When Loenser has a one-on-one session with an ISU basketball player, he doesn’t bring in an extra rebounder. In pickup games, he surprises opponents, players say, with an ability to cross them over.
“He continues to come out here and destroy the managers in basketball when they have their games,” said Melvin Ejim with a smile. “He just doesn’t let anything affect him, and I think that’s inspirational and admirable.”
For many, it has been.
“What he’s accomplished in his life with being born with a disability is amazing,” Hoiberg said. “I think he’s an inspiration to a lot of people.”
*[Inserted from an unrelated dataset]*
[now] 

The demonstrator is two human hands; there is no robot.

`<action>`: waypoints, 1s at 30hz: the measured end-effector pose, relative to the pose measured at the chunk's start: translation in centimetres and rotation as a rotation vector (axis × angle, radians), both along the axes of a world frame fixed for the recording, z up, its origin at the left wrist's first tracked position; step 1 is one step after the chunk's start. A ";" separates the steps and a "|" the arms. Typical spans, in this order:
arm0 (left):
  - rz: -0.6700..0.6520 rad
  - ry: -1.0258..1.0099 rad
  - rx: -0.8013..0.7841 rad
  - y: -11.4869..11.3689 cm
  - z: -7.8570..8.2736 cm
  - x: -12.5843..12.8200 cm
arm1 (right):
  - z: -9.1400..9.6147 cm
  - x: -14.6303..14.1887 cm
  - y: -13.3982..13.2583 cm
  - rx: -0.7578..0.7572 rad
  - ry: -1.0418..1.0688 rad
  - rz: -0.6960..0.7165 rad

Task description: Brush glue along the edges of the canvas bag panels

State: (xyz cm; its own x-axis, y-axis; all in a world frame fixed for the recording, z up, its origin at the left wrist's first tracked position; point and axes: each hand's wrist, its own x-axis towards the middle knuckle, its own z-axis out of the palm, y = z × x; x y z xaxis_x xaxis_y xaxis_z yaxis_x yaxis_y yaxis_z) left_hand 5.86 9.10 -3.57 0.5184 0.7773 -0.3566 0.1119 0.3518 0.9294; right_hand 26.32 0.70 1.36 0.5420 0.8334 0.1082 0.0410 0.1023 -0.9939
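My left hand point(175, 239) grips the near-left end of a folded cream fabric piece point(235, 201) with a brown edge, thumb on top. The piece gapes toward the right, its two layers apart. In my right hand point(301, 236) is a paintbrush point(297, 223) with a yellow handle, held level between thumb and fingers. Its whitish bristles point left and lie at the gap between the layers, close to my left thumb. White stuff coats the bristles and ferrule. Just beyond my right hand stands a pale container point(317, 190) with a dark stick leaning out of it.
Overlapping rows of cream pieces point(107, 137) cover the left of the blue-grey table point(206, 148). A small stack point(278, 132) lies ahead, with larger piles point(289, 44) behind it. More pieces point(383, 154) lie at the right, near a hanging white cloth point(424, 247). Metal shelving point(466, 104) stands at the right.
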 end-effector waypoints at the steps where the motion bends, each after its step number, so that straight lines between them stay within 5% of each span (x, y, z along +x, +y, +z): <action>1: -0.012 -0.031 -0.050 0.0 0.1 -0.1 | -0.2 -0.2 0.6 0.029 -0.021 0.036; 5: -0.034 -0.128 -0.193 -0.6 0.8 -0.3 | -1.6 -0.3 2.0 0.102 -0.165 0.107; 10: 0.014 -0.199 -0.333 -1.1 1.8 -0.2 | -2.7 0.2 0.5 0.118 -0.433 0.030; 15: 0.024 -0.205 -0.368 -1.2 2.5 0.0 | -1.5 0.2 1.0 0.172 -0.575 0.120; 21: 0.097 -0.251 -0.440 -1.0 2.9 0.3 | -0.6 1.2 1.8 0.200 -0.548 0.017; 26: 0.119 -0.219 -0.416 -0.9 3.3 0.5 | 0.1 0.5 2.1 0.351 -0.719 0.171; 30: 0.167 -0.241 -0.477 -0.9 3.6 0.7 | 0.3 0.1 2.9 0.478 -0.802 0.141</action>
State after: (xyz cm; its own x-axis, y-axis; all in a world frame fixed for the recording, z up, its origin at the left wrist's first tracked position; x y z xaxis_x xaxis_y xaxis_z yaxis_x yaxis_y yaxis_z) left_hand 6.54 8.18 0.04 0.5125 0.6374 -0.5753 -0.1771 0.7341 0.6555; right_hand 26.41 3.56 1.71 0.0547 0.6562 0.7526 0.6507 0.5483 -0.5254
As has always been the case, there is still refining in Loenser’s game. He uses a prosthetic arm only for golf, and while he’s broken a score of 80 and can hit 250 yards straight, he isn’t satisfied.
“My golf game is a work in progress,” Nate said. “It’s funny, I’m 35 and I don’t want to golf like a one-arm golfer still. We’ve still got work to do. We’ll get it right.”
When Nate would ask the kindergarten classroom if they thought he could tie his shoe, a resounding, ‘No!’ would arise. Then, he would do it.
The eyes remain on Nate today. Any doubts have long since disappeared.
“I had eyes. I had people watching me,” Nate said. “The natural tendency is to look at someone different and be skeptical and I always wanted to make sure — selfishly for myself — that I exceeded those expectations.”